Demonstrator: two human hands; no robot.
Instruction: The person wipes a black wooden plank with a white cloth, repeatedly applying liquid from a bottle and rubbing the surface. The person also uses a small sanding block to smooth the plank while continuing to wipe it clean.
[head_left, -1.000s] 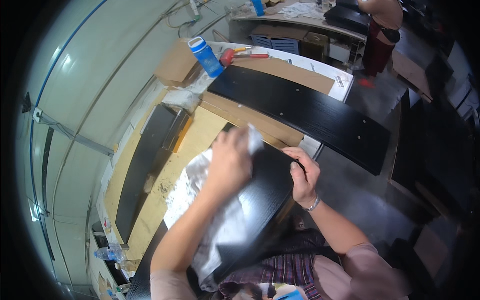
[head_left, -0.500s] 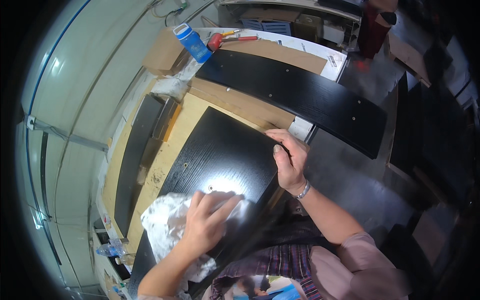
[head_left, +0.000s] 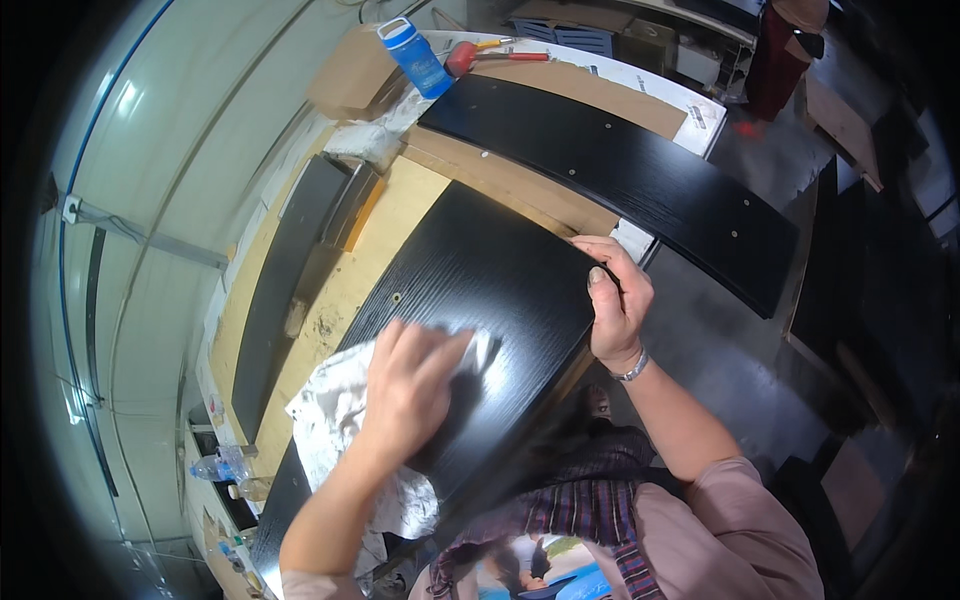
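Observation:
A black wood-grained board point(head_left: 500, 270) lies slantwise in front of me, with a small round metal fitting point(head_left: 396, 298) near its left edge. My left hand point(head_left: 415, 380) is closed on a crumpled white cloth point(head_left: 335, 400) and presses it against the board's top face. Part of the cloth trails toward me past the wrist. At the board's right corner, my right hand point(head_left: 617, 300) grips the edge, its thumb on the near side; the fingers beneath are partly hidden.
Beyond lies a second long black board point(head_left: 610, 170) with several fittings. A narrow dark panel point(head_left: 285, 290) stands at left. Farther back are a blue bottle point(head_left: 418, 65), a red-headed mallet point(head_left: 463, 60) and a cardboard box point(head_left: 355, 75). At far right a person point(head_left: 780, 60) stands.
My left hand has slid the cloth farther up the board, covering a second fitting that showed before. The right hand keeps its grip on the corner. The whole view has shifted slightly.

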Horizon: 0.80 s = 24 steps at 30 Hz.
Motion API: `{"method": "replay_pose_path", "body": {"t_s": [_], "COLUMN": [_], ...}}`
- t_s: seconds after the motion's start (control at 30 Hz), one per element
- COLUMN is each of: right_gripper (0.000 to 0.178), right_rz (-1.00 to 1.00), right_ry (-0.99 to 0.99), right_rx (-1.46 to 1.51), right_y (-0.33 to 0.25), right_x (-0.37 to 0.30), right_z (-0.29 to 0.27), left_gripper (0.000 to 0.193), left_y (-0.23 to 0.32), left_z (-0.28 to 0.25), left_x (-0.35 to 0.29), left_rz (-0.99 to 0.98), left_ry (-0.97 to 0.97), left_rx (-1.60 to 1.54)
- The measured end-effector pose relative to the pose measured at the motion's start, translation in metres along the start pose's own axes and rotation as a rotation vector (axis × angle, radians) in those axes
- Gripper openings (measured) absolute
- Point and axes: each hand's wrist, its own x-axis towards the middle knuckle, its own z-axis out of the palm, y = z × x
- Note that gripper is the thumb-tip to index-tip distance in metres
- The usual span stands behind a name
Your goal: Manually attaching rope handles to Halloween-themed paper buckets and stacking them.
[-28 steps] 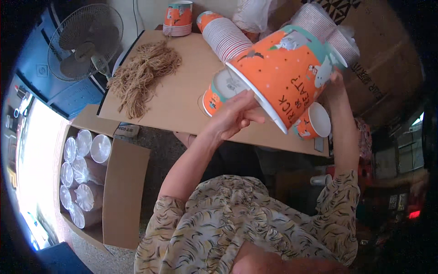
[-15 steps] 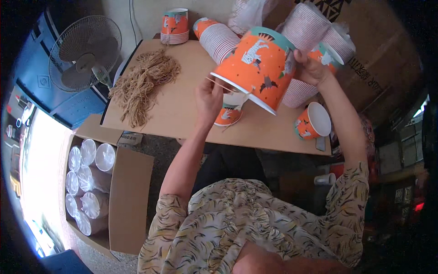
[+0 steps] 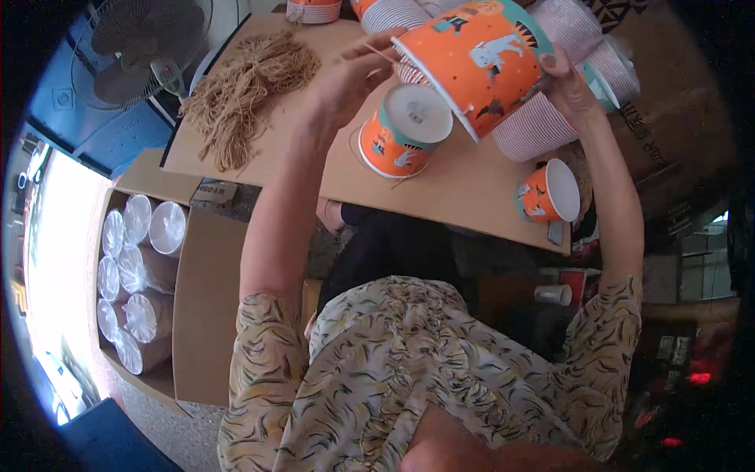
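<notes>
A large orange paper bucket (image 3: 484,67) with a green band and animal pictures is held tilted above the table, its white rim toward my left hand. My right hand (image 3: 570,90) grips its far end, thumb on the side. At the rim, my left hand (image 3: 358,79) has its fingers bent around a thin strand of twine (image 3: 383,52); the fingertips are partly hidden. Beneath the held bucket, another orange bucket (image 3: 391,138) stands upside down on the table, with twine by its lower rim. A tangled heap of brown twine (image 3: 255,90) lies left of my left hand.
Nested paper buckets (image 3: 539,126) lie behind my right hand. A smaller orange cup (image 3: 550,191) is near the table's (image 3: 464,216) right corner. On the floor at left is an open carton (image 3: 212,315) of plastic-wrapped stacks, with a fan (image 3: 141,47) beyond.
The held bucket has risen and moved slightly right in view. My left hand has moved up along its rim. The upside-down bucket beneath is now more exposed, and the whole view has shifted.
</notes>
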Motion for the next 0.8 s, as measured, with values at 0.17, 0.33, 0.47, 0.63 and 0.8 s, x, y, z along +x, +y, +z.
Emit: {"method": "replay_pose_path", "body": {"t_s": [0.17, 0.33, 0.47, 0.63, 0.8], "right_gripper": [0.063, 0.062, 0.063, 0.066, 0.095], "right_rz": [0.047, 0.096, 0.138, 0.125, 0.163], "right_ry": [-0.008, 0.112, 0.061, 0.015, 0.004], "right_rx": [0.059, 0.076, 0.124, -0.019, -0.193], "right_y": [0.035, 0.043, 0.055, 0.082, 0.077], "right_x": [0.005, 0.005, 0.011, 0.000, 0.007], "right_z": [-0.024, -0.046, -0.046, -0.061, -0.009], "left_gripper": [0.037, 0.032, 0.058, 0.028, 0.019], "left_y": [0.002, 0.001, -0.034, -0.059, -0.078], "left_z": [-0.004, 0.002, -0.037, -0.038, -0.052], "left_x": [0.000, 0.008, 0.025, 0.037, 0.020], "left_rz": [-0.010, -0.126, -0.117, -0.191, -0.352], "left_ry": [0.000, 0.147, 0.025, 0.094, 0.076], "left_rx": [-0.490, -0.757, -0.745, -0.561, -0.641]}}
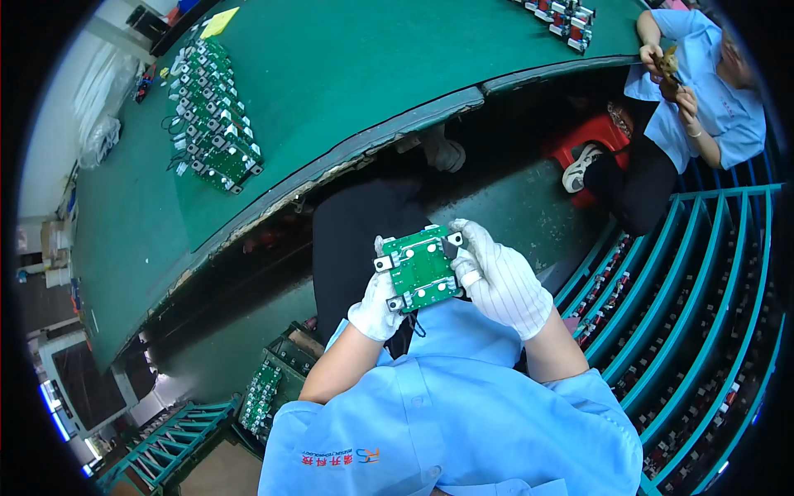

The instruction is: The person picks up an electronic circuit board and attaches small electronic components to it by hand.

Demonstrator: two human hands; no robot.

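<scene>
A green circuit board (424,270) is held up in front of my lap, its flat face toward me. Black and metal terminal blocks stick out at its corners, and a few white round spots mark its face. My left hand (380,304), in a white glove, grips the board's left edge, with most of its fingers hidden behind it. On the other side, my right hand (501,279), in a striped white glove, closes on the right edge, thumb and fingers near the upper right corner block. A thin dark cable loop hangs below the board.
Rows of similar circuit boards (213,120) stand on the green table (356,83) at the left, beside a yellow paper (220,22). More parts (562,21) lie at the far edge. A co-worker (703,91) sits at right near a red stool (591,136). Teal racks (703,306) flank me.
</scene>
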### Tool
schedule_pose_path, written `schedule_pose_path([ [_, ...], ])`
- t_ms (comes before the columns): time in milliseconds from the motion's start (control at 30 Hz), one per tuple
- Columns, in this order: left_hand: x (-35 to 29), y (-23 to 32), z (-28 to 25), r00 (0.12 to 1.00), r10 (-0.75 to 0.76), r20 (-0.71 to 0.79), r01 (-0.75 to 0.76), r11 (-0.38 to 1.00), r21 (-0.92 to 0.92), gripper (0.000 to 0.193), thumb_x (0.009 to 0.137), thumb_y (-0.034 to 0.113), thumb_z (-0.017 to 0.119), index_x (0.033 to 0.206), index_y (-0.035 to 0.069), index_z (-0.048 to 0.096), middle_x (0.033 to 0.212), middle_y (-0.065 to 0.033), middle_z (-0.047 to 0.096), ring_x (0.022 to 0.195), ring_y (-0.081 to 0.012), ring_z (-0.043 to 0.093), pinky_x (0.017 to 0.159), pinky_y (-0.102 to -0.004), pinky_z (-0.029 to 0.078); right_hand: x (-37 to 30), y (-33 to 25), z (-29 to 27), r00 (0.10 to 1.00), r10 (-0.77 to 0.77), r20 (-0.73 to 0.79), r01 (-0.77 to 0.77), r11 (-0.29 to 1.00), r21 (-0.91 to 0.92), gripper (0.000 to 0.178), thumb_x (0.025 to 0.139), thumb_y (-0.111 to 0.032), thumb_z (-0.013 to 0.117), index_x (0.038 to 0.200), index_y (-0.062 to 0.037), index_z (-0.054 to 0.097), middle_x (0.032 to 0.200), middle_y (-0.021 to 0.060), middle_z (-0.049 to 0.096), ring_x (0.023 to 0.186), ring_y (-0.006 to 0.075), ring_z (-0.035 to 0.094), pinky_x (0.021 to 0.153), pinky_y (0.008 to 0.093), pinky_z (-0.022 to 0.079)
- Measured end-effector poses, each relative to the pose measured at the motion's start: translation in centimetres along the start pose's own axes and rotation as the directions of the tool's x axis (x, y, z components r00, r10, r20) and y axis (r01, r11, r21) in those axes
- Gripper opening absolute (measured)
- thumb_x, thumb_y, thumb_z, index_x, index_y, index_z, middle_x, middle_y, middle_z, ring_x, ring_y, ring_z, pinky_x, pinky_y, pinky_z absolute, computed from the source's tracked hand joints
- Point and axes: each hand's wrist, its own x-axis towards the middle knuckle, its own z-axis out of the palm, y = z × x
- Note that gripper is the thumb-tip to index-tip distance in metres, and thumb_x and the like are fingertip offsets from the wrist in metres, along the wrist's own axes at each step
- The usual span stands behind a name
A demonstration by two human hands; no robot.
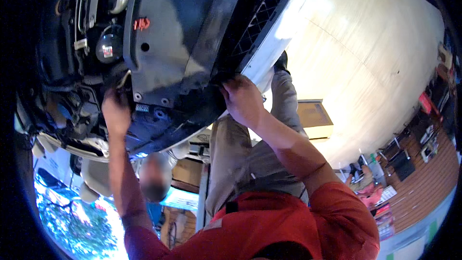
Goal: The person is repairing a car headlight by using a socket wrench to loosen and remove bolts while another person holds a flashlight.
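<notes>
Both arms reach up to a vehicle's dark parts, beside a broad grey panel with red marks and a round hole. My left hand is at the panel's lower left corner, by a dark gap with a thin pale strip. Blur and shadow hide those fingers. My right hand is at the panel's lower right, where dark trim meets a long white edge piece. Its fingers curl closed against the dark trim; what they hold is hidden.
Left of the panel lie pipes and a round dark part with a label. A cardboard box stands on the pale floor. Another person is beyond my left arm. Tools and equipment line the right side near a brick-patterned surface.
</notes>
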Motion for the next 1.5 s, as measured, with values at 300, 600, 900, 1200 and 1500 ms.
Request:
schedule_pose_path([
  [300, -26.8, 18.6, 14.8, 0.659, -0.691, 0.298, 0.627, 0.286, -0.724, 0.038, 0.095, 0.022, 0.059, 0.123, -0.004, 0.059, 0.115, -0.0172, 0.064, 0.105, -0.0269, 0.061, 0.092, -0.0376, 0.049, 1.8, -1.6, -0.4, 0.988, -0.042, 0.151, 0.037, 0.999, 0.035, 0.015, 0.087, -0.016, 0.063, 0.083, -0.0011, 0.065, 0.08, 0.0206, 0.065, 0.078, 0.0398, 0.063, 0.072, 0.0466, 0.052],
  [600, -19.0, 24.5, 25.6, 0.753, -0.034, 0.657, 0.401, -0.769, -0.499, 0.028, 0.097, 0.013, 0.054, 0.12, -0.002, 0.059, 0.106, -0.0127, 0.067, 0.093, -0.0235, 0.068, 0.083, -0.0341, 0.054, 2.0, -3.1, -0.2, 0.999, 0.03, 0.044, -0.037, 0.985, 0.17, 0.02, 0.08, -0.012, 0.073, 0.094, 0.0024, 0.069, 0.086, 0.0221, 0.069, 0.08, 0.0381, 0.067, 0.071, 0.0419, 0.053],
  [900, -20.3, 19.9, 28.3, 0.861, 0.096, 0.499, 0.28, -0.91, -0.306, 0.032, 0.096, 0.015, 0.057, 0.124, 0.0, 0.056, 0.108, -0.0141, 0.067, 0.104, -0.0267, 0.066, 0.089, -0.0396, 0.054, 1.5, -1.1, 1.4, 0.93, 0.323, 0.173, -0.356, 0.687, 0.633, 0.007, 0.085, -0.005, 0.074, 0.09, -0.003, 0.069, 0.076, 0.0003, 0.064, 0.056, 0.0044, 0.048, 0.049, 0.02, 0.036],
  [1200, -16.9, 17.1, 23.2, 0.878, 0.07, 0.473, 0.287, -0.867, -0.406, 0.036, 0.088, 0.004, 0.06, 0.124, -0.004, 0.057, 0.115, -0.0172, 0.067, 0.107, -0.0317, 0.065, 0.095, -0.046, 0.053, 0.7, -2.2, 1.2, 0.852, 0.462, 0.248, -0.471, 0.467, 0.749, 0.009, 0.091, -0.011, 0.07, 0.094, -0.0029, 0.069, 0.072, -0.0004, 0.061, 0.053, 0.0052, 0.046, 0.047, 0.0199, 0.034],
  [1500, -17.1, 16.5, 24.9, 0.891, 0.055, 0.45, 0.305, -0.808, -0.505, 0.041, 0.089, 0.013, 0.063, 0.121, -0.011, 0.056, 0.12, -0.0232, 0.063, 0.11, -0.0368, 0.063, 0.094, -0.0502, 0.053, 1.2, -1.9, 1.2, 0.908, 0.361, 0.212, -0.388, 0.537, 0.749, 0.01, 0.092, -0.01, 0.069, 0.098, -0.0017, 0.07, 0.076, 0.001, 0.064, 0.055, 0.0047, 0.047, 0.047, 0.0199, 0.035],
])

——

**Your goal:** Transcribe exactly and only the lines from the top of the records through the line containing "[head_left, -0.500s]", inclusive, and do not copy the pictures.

**Response to this exercise:**
Demonstrator: two human hands; no robot.
Instruction: The person wipes a black wooden plank with a white cloth, repeatedly applying liquid from a bottle and rubbing the surface. The person also uses a small sanding block to smooth the plank while continuing to wipe it clean.
[head_left, -1.000s] 
[head_left, -0.500s] 

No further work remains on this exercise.